Addie, a widow, and Louis, a widower, are neighbors in small-town Holt, Colorado, in the eastern, high plains portion of the state. In the book’s first chapter, Addie pays a call on Louis and proposes that he visit her at night, lie in bed with her, and have a companionable conversation. Sex isn’t exactly off the agenda, but it’s not at the top and rather beside the point. This unusual arrangement begins, and before long the whole town knows about it. Soon thereafter word spreads to Addie and Louis’s far-flung and scandalized children, who want it to stop.
The conversations between Addie and Louis are low-key and unsentimental. They talk about their marriages and the deaths of their spouses, about their children, about many things. Author Haruf’s unadorned writing style (not even decorated with quotation marks) gives their interactions a deceptive simplicity. For example In speaking about Addie’s son Gene, who is losing his store and has to start a new career, Louis asks:
What is it he wants to do?
He’s always been in sales of some kind.
That doesn’t seem to fit him, as I remember him.
No. He’s not the salesman type. I think he’s afraid now. He won’t say so.
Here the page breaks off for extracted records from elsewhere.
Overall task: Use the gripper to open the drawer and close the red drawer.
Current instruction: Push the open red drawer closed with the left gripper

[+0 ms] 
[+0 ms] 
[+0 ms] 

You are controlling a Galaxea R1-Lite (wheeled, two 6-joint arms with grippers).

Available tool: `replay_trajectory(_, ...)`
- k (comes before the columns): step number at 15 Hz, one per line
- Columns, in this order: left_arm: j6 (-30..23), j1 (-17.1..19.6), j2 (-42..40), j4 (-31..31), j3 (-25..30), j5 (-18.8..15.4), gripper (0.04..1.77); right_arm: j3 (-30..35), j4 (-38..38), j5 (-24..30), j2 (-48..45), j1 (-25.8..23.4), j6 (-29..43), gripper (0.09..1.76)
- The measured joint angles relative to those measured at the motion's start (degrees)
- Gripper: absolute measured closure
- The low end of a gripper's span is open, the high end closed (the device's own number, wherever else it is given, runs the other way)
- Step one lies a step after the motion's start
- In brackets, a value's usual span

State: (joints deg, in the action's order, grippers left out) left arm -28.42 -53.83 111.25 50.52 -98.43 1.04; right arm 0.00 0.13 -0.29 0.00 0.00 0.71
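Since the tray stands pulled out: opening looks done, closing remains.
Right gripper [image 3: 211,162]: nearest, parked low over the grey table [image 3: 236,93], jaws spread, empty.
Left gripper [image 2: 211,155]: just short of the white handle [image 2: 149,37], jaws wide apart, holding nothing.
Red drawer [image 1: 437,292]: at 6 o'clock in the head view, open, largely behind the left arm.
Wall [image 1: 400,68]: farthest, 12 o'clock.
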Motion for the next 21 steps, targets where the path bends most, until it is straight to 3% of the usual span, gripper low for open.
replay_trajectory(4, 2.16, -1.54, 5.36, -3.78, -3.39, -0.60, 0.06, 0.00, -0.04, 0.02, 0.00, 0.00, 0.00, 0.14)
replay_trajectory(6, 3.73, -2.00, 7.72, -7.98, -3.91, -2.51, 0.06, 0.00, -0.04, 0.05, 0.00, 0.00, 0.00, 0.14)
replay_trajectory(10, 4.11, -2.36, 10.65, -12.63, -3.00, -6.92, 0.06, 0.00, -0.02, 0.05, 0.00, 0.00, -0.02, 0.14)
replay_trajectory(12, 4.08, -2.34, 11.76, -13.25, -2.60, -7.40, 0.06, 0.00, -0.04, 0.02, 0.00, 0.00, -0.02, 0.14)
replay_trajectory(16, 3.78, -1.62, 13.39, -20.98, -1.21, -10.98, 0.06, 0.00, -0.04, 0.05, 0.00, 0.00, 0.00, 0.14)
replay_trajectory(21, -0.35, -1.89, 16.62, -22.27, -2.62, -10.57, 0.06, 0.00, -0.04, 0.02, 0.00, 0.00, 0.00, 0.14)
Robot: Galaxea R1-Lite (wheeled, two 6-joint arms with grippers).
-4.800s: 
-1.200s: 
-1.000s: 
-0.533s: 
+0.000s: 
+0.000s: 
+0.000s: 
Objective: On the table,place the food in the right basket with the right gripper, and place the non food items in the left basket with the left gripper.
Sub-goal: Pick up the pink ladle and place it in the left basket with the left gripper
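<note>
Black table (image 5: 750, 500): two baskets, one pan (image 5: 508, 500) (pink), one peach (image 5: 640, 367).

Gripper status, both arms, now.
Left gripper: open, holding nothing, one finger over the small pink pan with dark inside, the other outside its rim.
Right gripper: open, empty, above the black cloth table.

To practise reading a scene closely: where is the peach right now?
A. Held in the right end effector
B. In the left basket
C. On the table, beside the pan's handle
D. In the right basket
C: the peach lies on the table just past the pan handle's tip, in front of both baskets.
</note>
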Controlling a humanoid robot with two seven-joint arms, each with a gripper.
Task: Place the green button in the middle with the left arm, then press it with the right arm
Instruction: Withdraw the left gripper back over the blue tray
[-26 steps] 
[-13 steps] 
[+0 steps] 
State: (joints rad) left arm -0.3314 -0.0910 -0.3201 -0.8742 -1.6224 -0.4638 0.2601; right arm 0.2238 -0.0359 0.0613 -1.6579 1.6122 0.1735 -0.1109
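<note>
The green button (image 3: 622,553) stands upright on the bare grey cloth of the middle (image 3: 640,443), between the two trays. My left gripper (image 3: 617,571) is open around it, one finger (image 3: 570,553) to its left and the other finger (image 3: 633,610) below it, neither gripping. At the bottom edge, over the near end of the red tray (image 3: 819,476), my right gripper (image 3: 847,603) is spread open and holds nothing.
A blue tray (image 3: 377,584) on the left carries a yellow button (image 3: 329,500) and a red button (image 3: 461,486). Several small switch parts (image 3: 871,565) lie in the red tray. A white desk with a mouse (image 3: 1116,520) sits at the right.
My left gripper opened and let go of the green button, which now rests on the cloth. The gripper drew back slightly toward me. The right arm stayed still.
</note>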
But this could be a chance for him to break out. Break the pattern. Like his mother has. Like you’ve done.
He won’t, though. He’s got his life all screwed down tight.
Both of them find in their late-night conversations a closeness, a connection they never achieved with their spouses. Addie asks, “Who does ever get what they want? It doesn’t seem to happen to many of us if any at all.” Except these lucky two, who at least know what they want. Says Louis, “I just want to live simply and pay attention to what’s happening each day. And come sleep with you at night.”
This restrained style works perfectly well in a novel about the places and people that are Haruf’s subjects, in this book and his others. It is a lean diet, stripped of fat and garnish. Yet the meat of Our Souls, the struggle against pettiness and small-mindedness, is worthy of consumption.
People seem to like this book. All seven copies in the Mercer County Library System were out, so I had to snag the large-print version. I’ve since learned this was Haruf’s last book, the sixth in a series set in Holt, finished a few days before he died in 2014.